While the book is "a memoir of a call to awaken", there are some wonderful poetry pieces that have found their way into the book. I chose two of my favorites to share with you!


The Future that Brought Her Here
She's still discovering injury.
The childhood doll
with its cobalt eyes stuck open,
ginger lashes greasy with years,
a death in her retina
where only an absence appears.
The woman blinks
into the dawning, violet
light of her bedroom
rinsed in hallucinations--
Wrapped in the quilt
of her flowering sorrow,
she arranges the cumulative rain.
Birds swoop and crop her terrain
in a scree of time
and the room slides through iys layered history,
bookcase into fireplace,
latex into lacy paper,
the same hydrangeas bluing the air.
And she is years back, masked
to an earlier sensation, married
to memory that blunts her senses
the way hunter's headlights stun
deer. And she falls
through the future
that brought her here.
*****
Lioness
Not a cat, not a leopard, a lioness
walked out of my eye, halted
on furred paws. They covered
her claws, turning.
Her orange mane
swung like drapery
and when she opened her jaws,
I fell into darkness and close quarters.
Ripening fullness
inside her mouth. Her musk
was weighted, a cloud,
like the misty refusal of rain.
She licked my chin, my den
a warm furnace, heaved
in the height of her throat.
Heat ticked somewhere below
in the baseboards.
And the hands
of the dream held me
entranced in its print,
like a pinned insect
under amber. Sheltered
beneficence, brutal--
attractive, something
like love.
I will leave you with these poems to savor, examine and contemplate. I'd love to have comments on your interpretations :-)

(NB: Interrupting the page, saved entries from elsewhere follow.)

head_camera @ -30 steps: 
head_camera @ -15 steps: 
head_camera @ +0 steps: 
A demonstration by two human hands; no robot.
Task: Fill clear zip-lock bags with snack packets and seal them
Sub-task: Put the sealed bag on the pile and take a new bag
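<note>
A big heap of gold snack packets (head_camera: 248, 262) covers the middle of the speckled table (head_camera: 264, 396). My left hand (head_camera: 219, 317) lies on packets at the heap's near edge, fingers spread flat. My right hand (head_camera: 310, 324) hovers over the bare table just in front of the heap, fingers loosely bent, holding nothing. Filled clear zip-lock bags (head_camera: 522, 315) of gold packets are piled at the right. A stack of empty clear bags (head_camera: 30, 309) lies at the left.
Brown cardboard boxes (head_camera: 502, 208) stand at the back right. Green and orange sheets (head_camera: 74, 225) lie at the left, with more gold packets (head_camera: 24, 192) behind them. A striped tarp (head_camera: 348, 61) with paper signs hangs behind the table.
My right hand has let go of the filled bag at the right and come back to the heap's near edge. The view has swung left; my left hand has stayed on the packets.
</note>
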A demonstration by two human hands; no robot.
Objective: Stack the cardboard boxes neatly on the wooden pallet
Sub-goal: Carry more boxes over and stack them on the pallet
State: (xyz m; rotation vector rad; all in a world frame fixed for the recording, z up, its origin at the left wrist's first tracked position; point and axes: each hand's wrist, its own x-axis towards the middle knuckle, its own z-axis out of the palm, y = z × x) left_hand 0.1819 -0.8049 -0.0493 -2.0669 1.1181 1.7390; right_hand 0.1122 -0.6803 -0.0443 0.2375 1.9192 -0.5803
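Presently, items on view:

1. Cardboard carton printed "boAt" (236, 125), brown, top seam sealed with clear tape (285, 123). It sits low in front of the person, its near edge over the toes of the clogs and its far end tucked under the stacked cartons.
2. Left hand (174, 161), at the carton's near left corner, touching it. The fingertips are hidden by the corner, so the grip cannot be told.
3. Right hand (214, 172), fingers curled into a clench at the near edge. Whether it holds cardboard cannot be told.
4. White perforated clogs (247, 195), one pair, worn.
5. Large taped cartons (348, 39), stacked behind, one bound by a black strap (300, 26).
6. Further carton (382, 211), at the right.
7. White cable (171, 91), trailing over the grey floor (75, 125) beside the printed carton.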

Deborah DeNicola is the author of five poetry collections and she edited the anthology Orpheus & Company; Contemporary Poems on Greek Mythology.

Among other awards she won a Poetry Fellowship in 1997 from the National Endowment for the Arts. Deborah has been a recipient of many writing colony residencies. She also teaches dream image work and mentors writers online at her web site www.intuitivegateways.com .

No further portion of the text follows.